### Directions
The data below is to be written out exactly, with no pictures.

### Provided data
<<<<

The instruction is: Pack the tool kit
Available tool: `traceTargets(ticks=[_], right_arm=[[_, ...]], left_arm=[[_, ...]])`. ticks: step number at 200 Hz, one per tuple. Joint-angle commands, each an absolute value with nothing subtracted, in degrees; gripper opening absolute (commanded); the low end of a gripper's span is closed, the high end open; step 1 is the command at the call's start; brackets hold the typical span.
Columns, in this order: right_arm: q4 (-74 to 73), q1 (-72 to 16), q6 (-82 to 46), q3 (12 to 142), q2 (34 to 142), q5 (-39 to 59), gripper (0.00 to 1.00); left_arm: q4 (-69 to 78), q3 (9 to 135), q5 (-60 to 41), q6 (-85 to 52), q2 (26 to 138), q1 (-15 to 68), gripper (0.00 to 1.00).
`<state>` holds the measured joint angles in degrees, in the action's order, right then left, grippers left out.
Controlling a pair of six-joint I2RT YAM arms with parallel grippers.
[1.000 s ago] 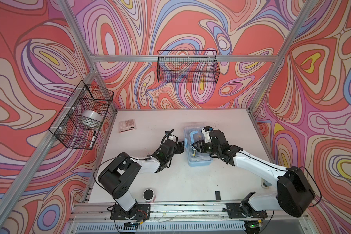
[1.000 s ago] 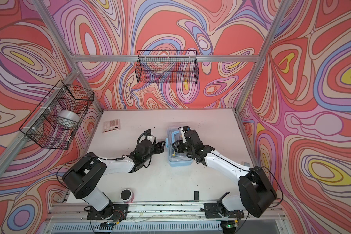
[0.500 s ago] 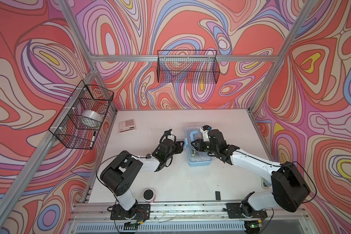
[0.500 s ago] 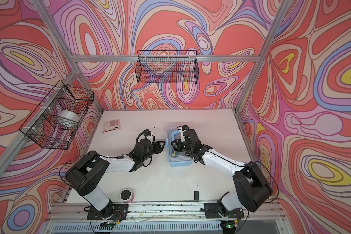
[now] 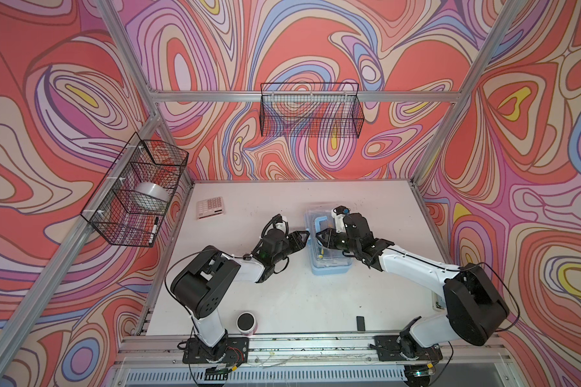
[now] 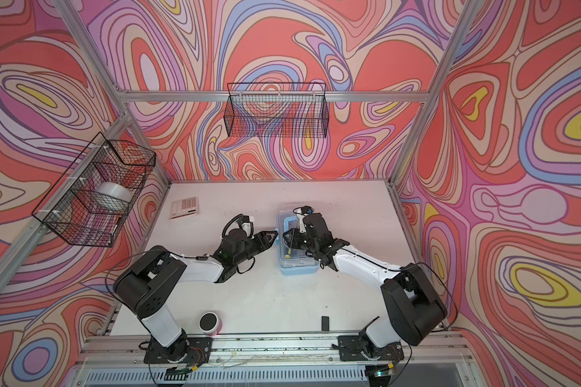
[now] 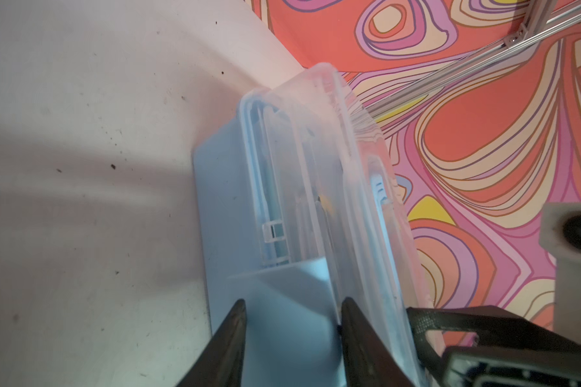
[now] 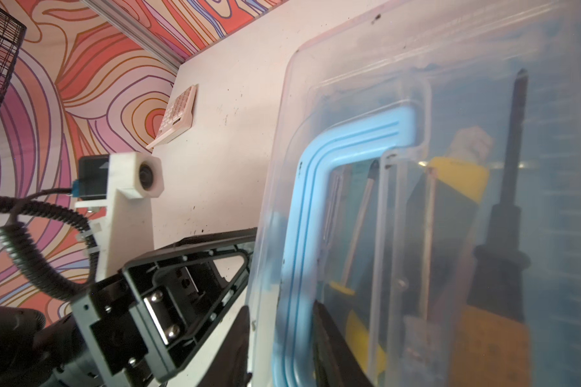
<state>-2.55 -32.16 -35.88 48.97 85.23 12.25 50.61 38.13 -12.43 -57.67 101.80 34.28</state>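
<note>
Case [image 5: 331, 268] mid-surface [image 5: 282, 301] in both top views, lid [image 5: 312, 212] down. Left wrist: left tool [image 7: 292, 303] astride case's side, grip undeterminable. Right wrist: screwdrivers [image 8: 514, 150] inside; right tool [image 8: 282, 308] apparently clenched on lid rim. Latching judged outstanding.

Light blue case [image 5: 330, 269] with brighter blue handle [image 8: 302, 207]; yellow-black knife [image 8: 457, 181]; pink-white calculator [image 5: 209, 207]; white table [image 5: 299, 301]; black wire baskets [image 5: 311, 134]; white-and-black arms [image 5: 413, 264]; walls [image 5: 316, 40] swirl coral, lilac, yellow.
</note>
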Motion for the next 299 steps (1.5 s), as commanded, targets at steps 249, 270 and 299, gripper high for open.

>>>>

### Exercise output
The instruction is: Pack the tool kit
Available tool: `traceTargets(ticks=[_], right_arm=[[_, ...]], left_arm=[[_, ...]])`. ticks: step number at 200 Hz, one per tuple. Joint-angle commands, each an absolute value with nothing subtracted, in degrees; gripper opening absolute (commanded); the low end of a gripper's span is closed, the high end open; step 1 is the command at the call's start; brackets hold the typical span.
Columns, in this order: right_arm: q4 (-74 to 73), q1 (-72 to 16), q6 (-82 to 46), q3 (12 to 142), q2 (34 to 142), q5 (-39 to 59), gripper (0.00 to 1.00); left_arm: q4 (-69 to 78), q3 (9 to 135), q5 (-60 to 41), q6 (-85 to 52), q2 (26 to 138), q1 (-15 to 68), gripper (0.00 to 1.00).
`<state>` holds the measured joint angles in degrees, in the action's order, right then left, grippers left out.
Controlling a pair of six-joint I2RT YAM arms with parallel grippers.
[1.000 s ago] 
[1.000 s ago] 
[0.500 s ago] 
[0.500 s ago] 
[now] 
[now] 
[now] 
[now] 
<state>-2.55 -32.16 -35.88 48.97 85.23 12.25 50.61 38.13 -12.43 -57.67 101.80 34.28</state>
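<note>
Case [image 5: 331, 268] mid-surface [image 5: 282, 301] in both top views, lid [image 5: 312, 212] down. Left wrist: left tool [image 7: 292, 303] astride case's side, grip undeterminable. Right wrist: screwdrivers [image 8: 514, 150] inside; right tool [image 8: 282, 308] apparently clenched on lid rim. Latching judged outstanding.

Light blue case [image 5: 330, 269] with brighter blue handle [image 8: 302, 207]; yellow-black knife [image 8: 457, 181]; pink-white calculator [image 5: 209, 207]; white table [image 5: 299, 301]; black wire baskets [image 5: 311, 134]; white-and-black arms [image 5: 413, 264]; walls [image 5: 316, 40] swirl coral, lilac, yellow.
</note>
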Motion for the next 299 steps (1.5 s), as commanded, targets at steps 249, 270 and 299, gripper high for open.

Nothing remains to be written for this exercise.